Work task> Return the entire listing exactly, leaving nothing out.
- Opening Delimiter -
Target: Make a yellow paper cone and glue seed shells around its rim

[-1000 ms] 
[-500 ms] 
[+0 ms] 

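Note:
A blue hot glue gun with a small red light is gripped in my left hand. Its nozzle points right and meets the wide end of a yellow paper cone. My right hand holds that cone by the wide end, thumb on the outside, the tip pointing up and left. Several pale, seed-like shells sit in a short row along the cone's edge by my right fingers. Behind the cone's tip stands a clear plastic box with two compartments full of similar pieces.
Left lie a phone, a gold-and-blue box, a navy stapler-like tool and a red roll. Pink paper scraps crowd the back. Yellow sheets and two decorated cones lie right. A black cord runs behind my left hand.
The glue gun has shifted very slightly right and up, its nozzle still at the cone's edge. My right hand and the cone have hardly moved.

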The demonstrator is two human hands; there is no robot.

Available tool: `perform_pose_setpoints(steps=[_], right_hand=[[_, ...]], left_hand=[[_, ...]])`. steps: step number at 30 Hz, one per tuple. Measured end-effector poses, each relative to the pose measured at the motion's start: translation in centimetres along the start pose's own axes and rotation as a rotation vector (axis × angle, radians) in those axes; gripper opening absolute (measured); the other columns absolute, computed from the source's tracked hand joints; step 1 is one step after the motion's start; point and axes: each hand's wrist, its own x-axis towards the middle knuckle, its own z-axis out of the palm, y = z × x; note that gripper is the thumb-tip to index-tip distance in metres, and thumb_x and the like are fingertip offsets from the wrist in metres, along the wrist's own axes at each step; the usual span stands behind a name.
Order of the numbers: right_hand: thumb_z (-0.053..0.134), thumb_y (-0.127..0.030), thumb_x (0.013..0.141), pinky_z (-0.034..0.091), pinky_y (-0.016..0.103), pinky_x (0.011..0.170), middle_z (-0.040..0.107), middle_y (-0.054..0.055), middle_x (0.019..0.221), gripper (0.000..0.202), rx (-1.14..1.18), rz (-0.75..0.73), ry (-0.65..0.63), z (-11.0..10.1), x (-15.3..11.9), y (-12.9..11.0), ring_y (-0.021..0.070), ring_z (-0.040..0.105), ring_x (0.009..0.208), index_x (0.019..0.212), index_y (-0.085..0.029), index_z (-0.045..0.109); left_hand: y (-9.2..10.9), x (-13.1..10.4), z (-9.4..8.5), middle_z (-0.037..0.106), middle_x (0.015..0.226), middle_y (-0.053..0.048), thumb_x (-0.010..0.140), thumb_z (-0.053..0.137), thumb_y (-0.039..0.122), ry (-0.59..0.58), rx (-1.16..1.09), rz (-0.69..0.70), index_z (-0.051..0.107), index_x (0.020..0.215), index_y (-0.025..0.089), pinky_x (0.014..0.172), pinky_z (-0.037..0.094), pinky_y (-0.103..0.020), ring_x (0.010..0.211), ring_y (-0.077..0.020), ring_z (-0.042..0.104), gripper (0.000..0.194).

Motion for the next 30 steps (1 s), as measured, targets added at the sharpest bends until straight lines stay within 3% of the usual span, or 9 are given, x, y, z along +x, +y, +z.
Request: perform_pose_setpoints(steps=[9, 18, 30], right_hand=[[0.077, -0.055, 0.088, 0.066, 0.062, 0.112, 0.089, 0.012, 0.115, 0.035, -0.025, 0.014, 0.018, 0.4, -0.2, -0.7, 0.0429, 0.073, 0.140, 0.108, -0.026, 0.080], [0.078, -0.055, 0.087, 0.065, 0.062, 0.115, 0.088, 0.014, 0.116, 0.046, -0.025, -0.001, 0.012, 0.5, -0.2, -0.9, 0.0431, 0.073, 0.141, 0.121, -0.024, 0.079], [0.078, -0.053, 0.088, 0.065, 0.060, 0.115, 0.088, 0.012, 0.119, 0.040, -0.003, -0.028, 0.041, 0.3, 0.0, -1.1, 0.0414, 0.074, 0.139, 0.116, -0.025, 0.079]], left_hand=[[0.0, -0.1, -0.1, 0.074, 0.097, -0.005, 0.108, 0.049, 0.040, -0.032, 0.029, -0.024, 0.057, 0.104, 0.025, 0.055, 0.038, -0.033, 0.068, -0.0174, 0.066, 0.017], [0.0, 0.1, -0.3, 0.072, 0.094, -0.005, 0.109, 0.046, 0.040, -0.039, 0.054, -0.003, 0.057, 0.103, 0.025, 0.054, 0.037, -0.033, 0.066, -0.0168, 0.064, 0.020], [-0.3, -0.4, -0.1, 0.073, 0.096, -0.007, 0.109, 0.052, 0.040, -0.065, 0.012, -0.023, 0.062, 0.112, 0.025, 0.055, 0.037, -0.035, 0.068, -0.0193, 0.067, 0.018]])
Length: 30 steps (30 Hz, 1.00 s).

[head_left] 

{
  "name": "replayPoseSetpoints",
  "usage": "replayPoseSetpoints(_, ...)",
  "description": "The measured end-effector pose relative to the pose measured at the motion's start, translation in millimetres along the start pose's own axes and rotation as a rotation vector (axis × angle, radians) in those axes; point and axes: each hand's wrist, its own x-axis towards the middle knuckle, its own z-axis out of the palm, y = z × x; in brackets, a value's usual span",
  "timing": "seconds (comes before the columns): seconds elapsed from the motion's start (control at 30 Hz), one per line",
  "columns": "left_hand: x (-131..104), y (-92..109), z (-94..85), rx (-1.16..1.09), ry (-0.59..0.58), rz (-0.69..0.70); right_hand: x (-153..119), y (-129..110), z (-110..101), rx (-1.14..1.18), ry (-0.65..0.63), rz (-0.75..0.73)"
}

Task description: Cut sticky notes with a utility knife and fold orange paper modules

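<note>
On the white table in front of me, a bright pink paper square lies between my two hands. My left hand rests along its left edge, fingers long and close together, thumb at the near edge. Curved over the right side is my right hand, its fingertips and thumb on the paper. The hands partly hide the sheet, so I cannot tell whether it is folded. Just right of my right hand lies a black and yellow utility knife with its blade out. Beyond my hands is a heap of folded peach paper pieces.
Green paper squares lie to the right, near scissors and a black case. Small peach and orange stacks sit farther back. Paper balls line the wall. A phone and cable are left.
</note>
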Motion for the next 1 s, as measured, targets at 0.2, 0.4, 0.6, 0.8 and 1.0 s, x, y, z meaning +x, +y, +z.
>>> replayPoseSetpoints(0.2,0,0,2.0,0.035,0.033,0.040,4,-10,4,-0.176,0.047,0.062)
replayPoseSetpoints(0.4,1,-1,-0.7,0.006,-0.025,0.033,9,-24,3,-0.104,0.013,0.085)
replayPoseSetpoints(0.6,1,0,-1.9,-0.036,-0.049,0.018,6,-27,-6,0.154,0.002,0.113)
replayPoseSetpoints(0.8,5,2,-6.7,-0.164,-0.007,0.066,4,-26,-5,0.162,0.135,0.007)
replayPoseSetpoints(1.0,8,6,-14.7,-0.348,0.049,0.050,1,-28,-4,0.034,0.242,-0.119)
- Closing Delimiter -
Finished exercise>
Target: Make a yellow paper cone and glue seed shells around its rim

[-1000 ms] 
[-500 ms] 
[+0 ms] 

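Note:
A blue hot glue gun with a small red light is gripped in my left hand. Its nozzle points right and meets the wide end of a yellow paper cone. My right hand holds that cone by the wide end, thumb on the outside, the tip pointing up and left. Several pale, seed-like shells sit in a short row along the cone's edge by my right fingers. Behind the cone's tip stands a clear plastic box with two compartments full of similar pieces.
Left lie a phone, a gold-and-blue box, a navy stapler-like tool and a red roll. Pink paper scraps crowd the back. Yellow sheets and two decorated cones lie right. A black cord runs behind my left hand.
The glue gun has shifted very slightly right and up, its nozzle still at the cone's edge. My right hand and the cone have hardly moved.
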
The demonstrator is two human hands; there is no robot.

Available tool: `perform_pose_setpoints(steps=[_], right_hand=[[_, ...]], left_hand=[[_, ...]])`. steps: step number at 30 Hz, one per tuple. Measured end-effector poses, each relative to the pose measured at the motion's start: translation in centimetres along the start pose's own axes and rotation as a rotation vector (axis × angle, radians) in those axes; gripper opening absolute (measured); the other columns absolute, computed from the source's tracked hand joints; step 1 is one step after the motion's start; point and axes: each hand's wrist, its own x-axis towards the middle knuckle, its own z-axis out of the palm, y = z × x; note that gripper is the thumb-tip to index-tip distance in metres, and thumb_x and the like are fingertip offsets from the wrist in metres, along the wrist's own axes at each step; the usual span stands behind a name.
Order of the numbers: right_hand: thumb_z (-0.053..0.134), thumb_y (-0.127..0.030), thumb_x (0.013..0.141), pinky_z (-0.034..0.091), pinky_y (-0.016..0.103), pinky_x (0.011..0.170), middle_z (-0.040..0.107), middle_y (-0.054..0.055), middle_x (0.019..0.221), gripper (0.000..0.202), rx (-1.14..1.18), rz (-0.75..0.73), ry (-0.65..0.63), z (-11.0..10.1), x (-15.3..11.9), y (-12.9..11.0), ring_y (-0.021..0.070), ring_z (-0.040..0.105), ring_x (0.009..0.208), index_x (0.019..0.212), index_y (-0.085..0.029), index_z (-0.045..0.109); left_hand: y (-9.2..10.9), x (-13.1..10.4), z (-9.4..8.5), middle_z (-0.037..0.106), middle_x (0.015..0.226), middle_y (-0.053..0.048), thumb_x (-0.010..0.140), thumb_z (-0.053..0.137), thumb_y (-0.039..0.122), ry (-0.59..0.58), rx (-1.16..1.09), rz (-0.69..0.70), index_z (-0.051..0.107), index_x (0.020..0.215), index_y (-0.025..0.089), pinky_x (0.014..0.172), pinky_z (-0.037..0.094), pinky_y (-0.103..0.020), ring_x (0.010..0.211), ring_y (-0.077..0.020), ring_z (-0.042..0.104), gripper (0.000..0.194).

Motion for the next 30 steps (1 s), as measured, targets added at the sharpest bends until straight lines stay within 3% of the usual span, or 9 are given, x, y, z along +x, +y, +z.
Request: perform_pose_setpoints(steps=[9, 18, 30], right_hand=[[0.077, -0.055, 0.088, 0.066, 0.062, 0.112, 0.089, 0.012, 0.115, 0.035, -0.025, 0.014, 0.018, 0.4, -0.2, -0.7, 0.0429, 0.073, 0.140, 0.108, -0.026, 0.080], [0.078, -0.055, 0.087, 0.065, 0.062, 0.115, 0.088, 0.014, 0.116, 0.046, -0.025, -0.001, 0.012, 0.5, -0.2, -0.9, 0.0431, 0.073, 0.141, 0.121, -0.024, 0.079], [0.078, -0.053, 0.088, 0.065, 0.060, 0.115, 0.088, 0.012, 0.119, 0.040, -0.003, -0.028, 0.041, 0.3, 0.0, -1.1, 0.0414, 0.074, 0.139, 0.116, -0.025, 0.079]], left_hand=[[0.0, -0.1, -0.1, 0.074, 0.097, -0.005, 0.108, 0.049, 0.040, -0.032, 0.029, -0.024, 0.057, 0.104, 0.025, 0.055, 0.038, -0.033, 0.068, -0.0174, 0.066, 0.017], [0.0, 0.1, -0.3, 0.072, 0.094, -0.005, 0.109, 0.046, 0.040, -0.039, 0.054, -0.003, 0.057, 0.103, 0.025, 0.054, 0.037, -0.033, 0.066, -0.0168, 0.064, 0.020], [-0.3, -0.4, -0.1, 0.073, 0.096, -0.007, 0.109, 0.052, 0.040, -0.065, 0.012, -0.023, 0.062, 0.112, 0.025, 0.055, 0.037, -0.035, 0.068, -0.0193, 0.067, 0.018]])
Length: 30 steps (30 Hz, 1.00 s).

[head_left] 

{
  "name": "replayPoseSetpoints",
  "usage": "replayPoseSetpoints(_, ...)",
  "description": "The measured end-effector pose relative to the pose measured at the motion's start, translation in millimetres along the start pose's own axes and rotation as a rotation vector (axis × angle, radians) in those axes; point and axes: each hand's wrist, its own x-axis towards the middle knuckle, its own z-axis out of the palm, y = z × x; in brackets, a value's usual span",
  "timing": "seconds (comes before the columns): seconds elapsed from the motion's start (control at 30 Hz), one per line",
  "columns": "left_hand: x (-131..104), y (-92..109), z (-94..85), rx (-1.16..1.09), ry (-0.59..0.58), rz (-0.69..0.70); right_hand: x (-153..119), y (-129..110), z (-110..101), rx (-1.14..1.18), ry (-0.65..0.63), rz (-0.75..0.73)"
}

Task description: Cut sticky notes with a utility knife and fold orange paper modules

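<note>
On the white table in front of me, a bright pink paper square lies between my two hands. My left hand rests along its left edge, fingers long and close together, thumb at the near edge. Curved over the right side is my right hand, its fingertips and thumb on the paper. The hands partly hide the sheet, so I cannot tell whether it is folded. Just right of my right hand lies a black and yellow utility knife with its blade out. Beyond my hands is a heap of folded peach paper pieces.
Green paper squares lie to the right, near scissors and a black case. Small peach and orange stacks sit farther back. Paper balls line the wall. A phone and cable are left.
</note>
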Motion for the next 1 s, as measured, targets at 0.2, 0.4, 0.6, 0.8 and 1.0 s, x, y, z meaning +x, +y, +z.
>>> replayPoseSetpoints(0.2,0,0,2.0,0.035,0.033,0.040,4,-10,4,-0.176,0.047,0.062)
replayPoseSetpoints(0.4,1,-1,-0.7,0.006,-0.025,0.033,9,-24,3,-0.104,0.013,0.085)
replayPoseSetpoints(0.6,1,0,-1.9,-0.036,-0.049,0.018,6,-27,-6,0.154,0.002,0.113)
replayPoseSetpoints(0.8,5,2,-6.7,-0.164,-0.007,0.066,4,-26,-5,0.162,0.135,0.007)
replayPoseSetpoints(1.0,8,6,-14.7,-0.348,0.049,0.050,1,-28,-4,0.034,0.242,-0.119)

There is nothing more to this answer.